>>>>
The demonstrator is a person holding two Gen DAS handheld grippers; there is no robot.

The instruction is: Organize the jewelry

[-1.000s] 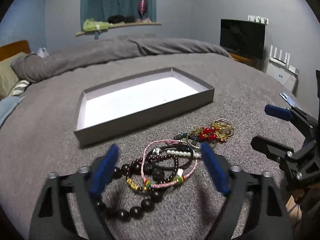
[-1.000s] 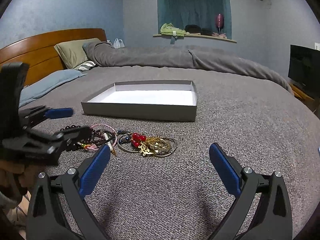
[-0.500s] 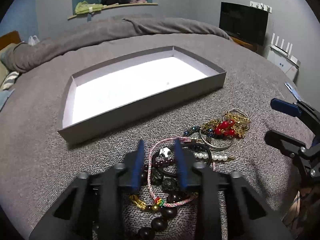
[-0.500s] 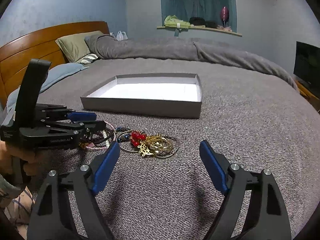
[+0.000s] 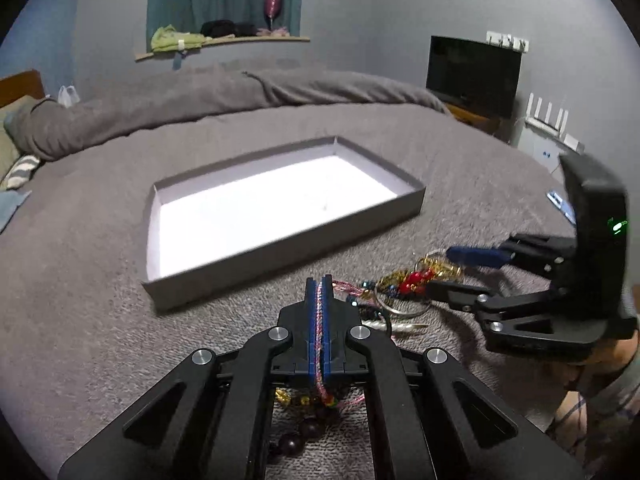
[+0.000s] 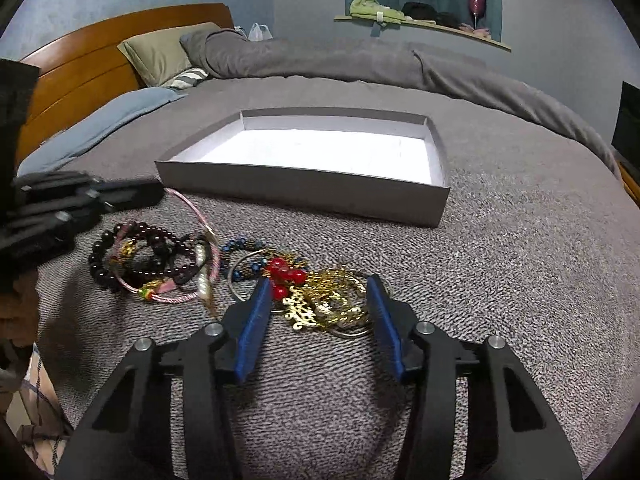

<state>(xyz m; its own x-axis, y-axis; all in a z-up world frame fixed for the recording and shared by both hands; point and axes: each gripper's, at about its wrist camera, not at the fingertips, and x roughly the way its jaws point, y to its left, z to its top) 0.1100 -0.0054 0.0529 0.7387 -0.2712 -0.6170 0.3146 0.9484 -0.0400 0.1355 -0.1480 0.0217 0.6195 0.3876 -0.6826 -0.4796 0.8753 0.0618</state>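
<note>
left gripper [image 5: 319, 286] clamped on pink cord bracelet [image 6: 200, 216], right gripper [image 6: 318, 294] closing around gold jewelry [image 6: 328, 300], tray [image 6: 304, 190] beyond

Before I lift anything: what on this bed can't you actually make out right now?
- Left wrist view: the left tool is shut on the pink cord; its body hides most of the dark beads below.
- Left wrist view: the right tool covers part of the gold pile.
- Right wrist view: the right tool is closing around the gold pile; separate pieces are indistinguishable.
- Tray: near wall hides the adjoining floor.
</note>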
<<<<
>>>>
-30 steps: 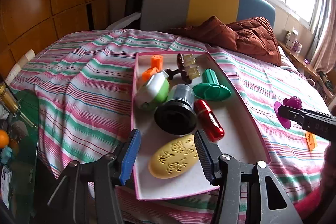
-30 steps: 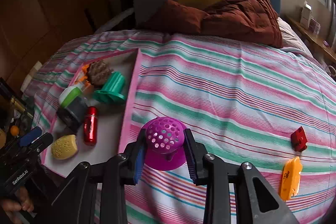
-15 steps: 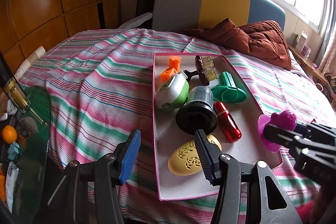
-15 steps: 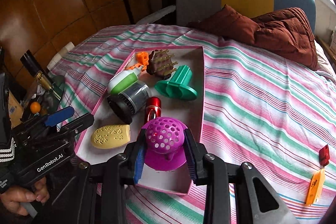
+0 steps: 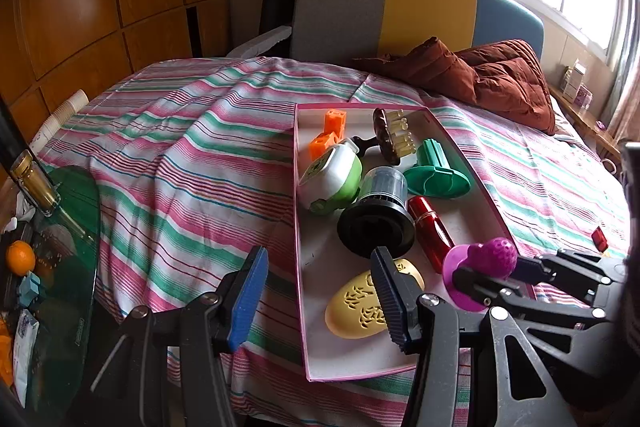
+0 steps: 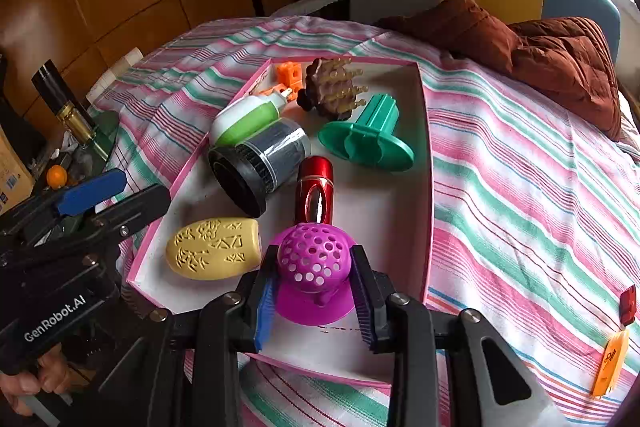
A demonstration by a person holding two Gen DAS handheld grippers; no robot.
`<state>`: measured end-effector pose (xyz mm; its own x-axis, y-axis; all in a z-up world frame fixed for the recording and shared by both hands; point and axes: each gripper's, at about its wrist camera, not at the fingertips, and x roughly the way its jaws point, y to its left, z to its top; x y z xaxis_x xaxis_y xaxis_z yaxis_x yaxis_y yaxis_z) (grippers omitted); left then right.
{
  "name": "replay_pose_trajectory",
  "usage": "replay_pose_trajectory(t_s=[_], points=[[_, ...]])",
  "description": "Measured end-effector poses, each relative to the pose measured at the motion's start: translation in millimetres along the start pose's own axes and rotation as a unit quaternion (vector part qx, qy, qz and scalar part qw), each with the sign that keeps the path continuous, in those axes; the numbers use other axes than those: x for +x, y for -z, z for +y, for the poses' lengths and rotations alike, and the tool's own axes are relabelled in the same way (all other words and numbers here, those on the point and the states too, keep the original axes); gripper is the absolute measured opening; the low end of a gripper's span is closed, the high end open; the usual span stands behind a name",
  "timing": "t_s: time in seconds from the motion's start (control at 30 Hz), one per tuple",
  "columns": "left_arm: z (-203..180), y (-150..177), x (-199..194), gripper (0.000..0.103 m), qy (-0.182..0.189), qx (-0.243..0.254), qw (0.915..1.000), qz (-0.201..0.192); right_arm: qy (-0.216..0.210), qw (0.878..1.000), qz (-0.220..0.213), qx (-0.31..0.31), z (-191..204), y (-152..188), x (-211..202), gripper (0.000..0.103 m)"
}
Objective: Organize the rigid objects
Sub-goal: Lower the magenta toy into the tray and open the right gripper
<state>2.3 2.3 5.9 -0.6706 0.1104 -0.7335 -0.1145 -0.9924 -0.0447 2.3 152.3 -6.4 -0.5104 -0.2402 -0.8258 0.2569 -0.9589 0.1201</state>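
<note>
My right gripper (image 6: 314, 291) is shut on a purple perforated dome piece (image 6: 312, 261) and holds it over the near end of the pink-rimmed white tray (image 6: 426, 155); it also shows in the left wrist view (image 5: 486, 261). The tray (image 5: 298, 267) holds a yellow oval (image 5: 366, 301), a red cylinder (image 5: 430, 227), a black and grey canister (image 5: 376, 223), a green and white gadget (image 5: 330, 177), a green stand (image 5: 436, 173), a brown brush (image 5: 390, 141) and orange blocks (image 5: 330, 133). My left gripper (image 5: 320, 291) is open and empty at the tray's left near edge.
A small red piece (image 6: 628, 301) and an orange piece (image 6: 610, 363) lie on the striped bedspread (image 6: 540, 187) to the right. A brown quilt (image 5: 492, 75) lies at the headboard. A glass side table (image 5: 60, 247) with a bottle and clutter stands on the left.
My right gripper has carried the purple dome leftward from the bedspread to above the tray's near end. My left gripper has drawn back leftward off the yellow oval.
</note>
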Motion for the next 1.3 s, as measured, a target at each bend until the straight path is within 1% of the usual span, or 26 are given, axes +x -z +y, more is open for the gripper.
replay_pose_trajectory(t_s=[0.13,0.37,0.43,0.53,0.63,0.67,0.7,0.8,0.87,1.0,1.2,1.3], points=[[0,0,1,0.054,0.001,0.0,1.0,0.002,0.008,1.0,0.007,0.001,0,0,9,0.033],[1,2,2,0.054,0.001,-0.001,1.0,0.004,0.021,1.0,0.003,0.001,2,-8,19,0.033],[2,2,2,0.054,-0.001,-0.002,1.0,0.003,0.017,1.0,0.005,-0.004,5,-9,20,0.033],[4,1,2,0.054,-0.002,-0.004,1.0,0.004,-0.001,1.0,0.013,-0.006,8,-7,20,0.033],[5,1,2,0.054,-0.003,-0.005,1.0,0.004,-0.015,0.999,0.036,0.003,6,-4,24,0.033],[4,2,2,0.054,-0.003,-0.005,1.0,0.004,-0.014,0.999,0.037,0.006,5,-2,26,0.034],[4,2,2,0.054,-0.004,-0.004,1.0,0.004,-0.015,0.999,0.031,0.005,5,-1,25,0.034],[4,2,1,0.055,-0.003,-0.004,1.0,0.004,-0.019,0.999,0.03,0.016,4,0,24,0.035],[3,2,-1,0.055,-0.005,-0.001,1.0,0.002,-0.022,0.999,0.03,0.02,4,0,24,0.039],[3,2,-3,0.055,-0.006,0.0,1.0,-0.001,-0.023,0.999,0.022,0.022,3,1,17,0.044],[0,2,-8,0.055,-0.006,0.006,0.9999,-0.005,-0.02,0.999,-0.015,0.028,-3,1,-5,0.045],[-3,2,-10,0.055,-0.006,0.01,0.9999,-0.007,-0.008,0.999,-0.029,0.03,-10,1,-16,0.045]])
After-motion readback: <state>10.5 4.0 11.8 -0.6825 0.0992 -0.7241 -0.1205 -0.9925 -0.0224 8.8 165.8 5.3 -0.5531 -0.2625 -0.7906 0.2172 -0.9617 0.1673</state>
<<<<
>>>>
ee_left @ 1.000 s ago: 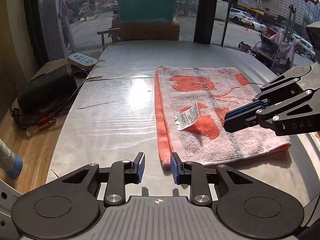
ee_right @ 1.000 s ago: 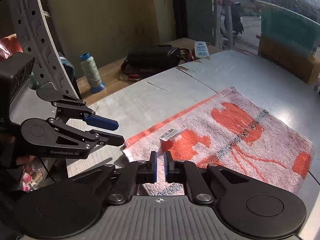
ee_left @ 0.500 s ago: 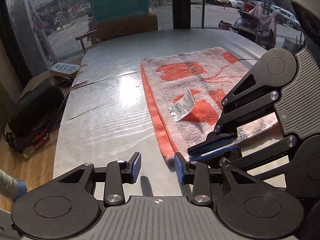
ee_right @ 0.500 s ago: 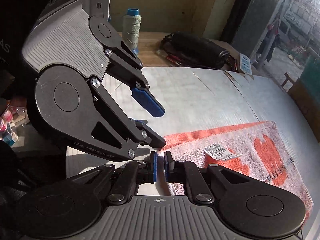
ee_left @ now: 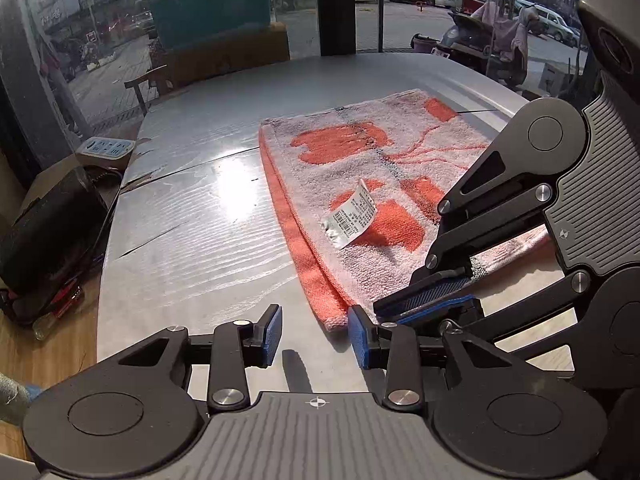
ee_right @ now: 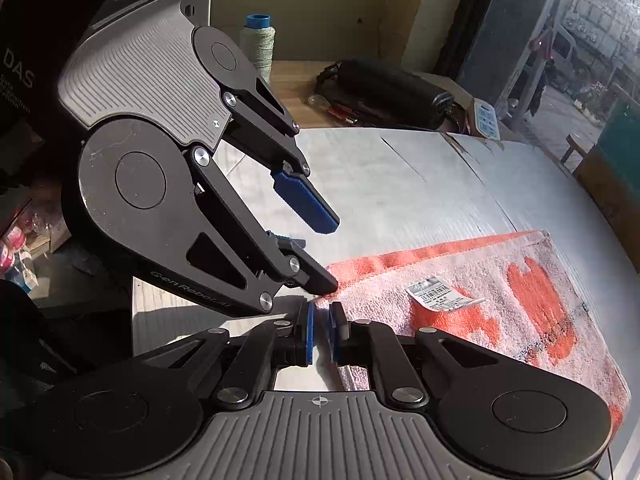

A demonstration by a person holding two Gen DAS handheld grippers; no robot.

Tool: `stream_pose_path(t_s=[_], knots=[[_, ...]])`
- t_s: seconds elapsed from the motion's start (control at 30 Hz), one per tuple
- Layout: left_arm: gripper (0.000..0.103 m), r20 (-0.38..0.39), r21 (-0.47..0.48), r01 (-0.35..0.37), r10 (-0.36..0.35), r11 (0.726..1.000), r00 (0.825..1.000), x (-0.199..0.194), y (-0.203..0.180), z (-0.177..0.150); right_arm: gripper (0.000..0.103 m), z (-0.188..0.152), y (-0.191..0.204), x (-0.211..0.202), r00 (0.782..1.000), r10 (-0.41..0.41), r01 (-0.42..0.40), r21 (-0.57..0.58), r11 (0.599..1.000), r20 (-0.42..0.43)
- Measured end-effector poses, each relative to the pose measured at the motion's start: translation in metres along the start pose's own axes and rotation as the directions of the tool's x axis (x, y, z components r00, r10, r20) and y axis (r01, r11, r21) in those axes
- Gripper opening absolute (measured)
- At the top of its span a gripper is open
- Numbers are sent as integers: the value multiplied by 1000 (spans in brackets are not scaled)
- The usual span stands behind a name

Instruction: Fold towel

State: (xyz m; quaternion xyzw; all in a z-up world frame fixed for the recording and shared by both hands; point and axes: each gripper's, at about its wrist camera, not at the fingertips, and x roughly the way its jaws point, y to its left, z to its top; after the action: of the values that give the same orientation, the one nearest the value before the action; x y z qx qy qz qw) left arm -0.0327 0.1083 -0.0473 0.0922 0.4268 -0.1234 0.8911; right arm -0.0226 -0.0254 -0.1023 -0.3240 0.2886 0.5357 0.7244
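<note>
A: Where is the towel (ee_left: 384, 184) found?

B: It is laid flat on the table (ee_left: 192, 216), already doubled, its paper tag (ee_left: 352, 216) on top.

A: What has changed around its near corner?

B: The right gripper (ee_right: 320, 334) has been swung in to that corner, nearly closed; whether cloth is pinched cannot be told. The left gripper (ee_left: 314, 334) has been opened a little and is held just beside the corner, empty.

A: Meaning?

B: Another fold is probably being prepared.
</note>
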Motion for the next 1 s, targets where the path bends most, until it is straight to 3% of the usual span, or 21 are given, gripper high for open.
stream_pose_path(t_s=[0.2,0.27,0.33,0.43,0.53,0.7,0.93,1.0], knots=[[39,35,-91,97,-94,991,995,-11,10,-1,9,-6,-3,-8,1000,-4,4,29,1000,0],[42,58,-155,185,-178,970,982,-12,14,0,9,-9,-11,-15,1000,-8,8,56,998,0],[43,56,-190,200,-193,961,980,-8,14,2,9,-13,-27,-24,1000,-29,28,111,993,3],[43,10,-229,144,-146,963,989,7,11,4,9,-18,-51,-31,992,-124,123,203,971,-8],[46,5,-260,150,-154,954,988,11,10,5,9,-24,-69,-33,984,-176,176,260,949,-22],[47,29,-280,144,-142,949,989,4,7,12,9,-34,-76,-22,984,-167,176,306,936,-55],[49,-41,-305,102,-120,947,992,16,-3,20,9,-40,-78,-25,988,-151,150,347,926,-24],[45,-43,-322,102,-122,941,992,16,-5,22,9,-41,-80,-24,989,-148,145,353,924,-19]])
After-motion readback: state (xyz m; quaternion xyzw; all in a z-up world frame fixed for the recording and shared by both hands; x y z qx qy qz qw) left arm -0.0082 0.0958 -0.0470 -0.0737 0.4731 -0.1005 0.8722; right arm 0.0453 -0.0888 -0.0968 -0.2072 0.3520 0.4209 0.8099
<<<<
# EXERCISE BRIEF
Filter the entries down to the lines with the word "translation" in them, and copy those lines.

# ANSWER TO THIS EXERCISE
  "description": "Measured end-effector poses, each relative to the pose measured at the motion's start: translation in millimetres along the start pose's own axes and rotation as a unit quaternion (vector part qx, qy, qz and scalar part qw), each with the sign that keeps the path continuous, in those axes; the numbers use other axes than those: x for +x, y for -z, z for +y, for the poses' lengths and rotations alike, and the tool's own axes are relabelled in the same way (all other words and numbers here, those on the point and the states too, keep the original axes); gripper is the absolute measured opening; the low end of a gripper's span is closed, the high end open; the usual span stands behind a name",
- Measured end-effector poses, each relative to the pose measured at the motion's start: translation in metres along the start pose's own axes and rotation as the directions of the tool's x axis (x, y, z components r00, r10, r20) and y axis (r01, r11, r21) in those axes

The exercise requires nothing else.